The lipid levels in the serum samples were assessed using an automated biochemical analysis system (Olympus AU5400 system, Tokyo, Japan). Serum lipid levels included total cholesterol (TC), triglyceride (TG), high-density lipoprotein cholesterol (HDL-C), low-density lipoprotein cholesterol (LDL-C), Apolipoprotein A1 (Apo-A1), and Apolipoprotein B (ApoB).
DNA Isolation and ALDH2 Genotyping
Genomic DNA was extracted from venous blood collected from EDTA anticoagulant collection vessels using a blood DNA isolation kit (Qiagen GmbH, Germany). DNA quality and concentration were assessed using a Nano-Drop 2000™ spectrophotometer (ThermoFisher Scientific, Waltham, MA, USA). ALDH2 genotype was detected using ALDH2 Gene Detection Kit based on polymerase chain reaction (PCR)-gene chip method (BaiO Technology Co, Ltd., Shanghai, China).
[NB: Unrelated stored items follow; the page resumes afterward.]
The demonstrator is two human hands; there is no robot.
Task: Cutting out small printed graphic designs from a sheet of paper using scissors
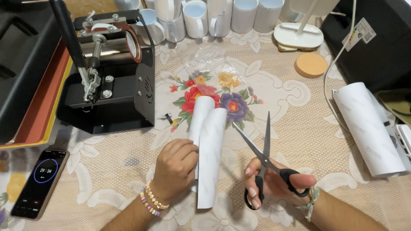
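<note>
Nearest to the camera, at the lower middle of the frame, the left hand is closed on a curled sheet of white paper, with the fingers wrapped over its left edge and a beaded bracelet on the wrist. This paper stands as a long strip from the lower middle up to the centre of the frame, and both its long sides roll inward at the top. Just to the right of it, the right hand is clamped on a pair of black-handled scissors, thumb and fingers through the loops. The blades are spread apart in a V shape and point up toward the centre, near the right edge of the paper but not touching it. Both hands rest over a beige lace tablecloth with a red and purple flower print at the centre. At the lower left lies a smartphone with a round timer on its dark screen. At the upper left stands a black mug heat press with a long lever handle. Along the top edge is a row of white mugs, and beside them, toward the upper right, a round cork coaster. At the right edge lies a thick roll of white paper, well apart from the hands.
</note>
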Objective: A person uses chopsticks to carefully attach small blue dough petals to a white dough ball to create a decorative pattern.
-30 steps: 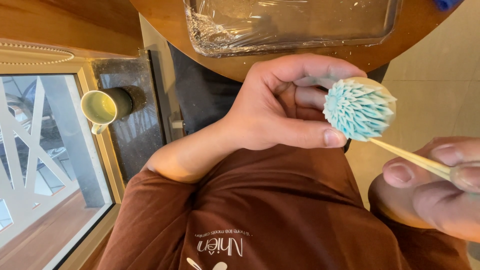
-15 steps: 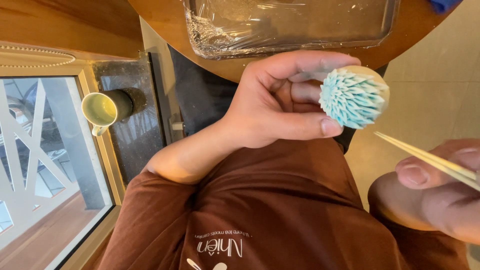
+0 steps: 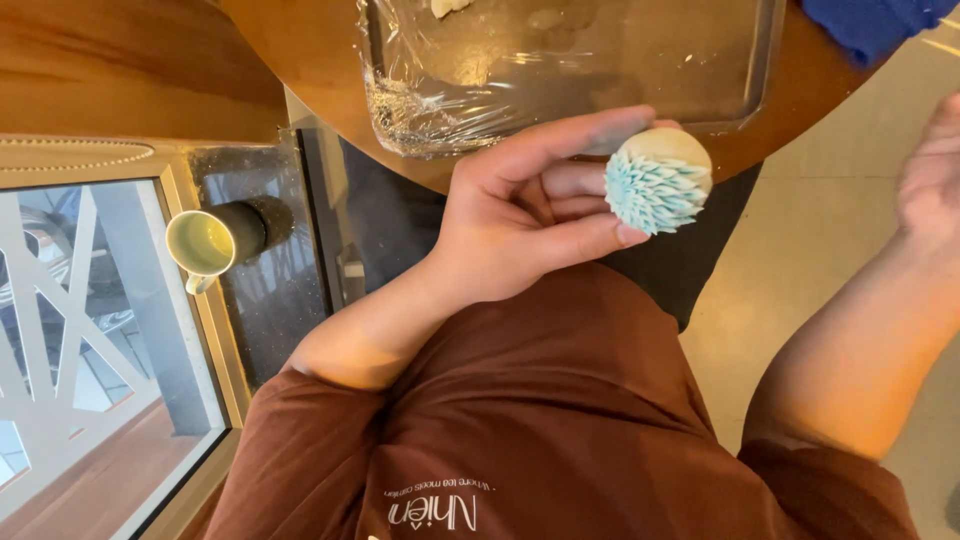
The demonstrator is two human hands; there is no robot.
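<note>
Just off the table edge [image 3: 330,95], left hand [image 3: 520,215] pinches the petalled ball [image 3: 658,180]; right hand's [image 3: 935,170] grip unclear.

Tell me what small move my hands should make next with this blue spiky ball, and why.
Probably bring the right hand back toward the ball. The left hand holds the ball between thumb and fingers, above the lap, with its pale, uncut part turned toward the wrapped tray. The right hand sits at the frame's edge, well apart from the ball, and no tool is visible in it.
</note>
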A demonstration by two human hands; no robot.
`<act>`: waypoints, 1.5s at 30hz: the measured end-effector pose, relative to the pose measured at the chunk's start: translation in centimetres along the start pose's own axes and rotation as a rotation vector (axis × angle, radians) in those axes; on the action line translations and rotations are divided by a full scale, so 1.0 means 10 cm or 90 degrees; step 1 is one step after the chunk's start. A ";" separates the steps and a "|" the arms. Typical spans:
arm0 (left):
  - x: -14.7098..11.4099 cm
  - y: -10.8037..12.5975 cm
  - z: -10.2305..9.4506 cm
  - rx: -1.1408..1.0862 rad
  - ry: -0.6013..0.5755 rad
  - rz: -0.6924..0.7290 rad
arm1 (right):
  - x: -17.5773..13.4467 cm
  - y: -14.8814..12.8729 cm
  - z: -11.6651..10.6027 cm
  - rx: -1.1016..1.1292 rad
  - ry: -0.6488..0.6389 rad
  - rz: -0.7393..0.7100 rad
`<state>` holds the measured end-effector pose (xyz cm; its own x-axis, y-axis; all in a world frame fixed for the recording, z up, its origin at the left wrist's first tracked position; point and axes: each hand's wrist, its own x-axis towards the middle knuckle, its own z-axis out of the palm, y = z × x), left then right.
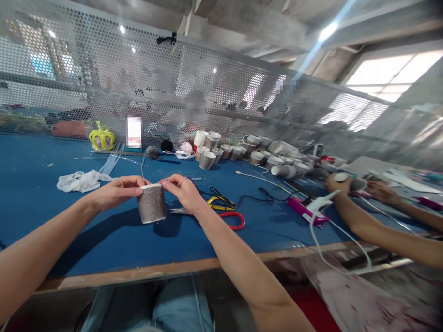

Details about ALDH2 polymorphism detection have been reported in previous articles from our hospital.39,40
Statistical Analysis
All statistical analyses were performed using SPSS statistical software (version 26.0; IBM Inc., USA). Continuous variables were expressed as means ± standard deviations and were compared using either Student’s t-test or the Mann–Whitney U-test. The comparison of the genotype composition ratio and allele frequency between the two groups were analyzed using Chi-square test. Logistic regression analysis was used to examine the relationship between ALDH2 polymorphism and AMI. p<0.05 was considered to represent statistical significance.
Results
Characteristics of Subjects
Of the 1055 subjects included in this study, 797 (75.5%) were male and 258 (24.5%) were female. There were 146 cases (13.8%) with BMI <18.5 kg/m2 and 317 cases (30.0%) with BMI≥24.0 kg/m2. A total of 273 cases (25.9%) patients had a history of smoking, 94 cases (8.9%) had a history of alcohol consumption, 268 cases (25.4%) had hypertension, and 180 cases (17.1%) had diabetes mellitus. The study included 419 patients with AMI and 636 controls. The proportion of overweight subjects in the patient group was higher than that in the control group (185 (44.2%) cases with ≥24.0 kg/m2 vs 132 (20.8%) controls with ≥24.0 kg/m2), the difference in BMI distribution among the groups was statistically significant (p<0.001). The proportions of history of alcohol consumption, hypertension, and diabetes mellitus in AMI patients and controls were 4.1%, 41.8%, 22.7%, and 12.1%, 14.6%, 13.4% respectively, with the difference being statistically significant (all p<0.001). The differences in TC, TG, HDL-C, LDL-C, Apo-A1, and Apo-B levels between groups were statistically significant (all p<0.001) (Table 1).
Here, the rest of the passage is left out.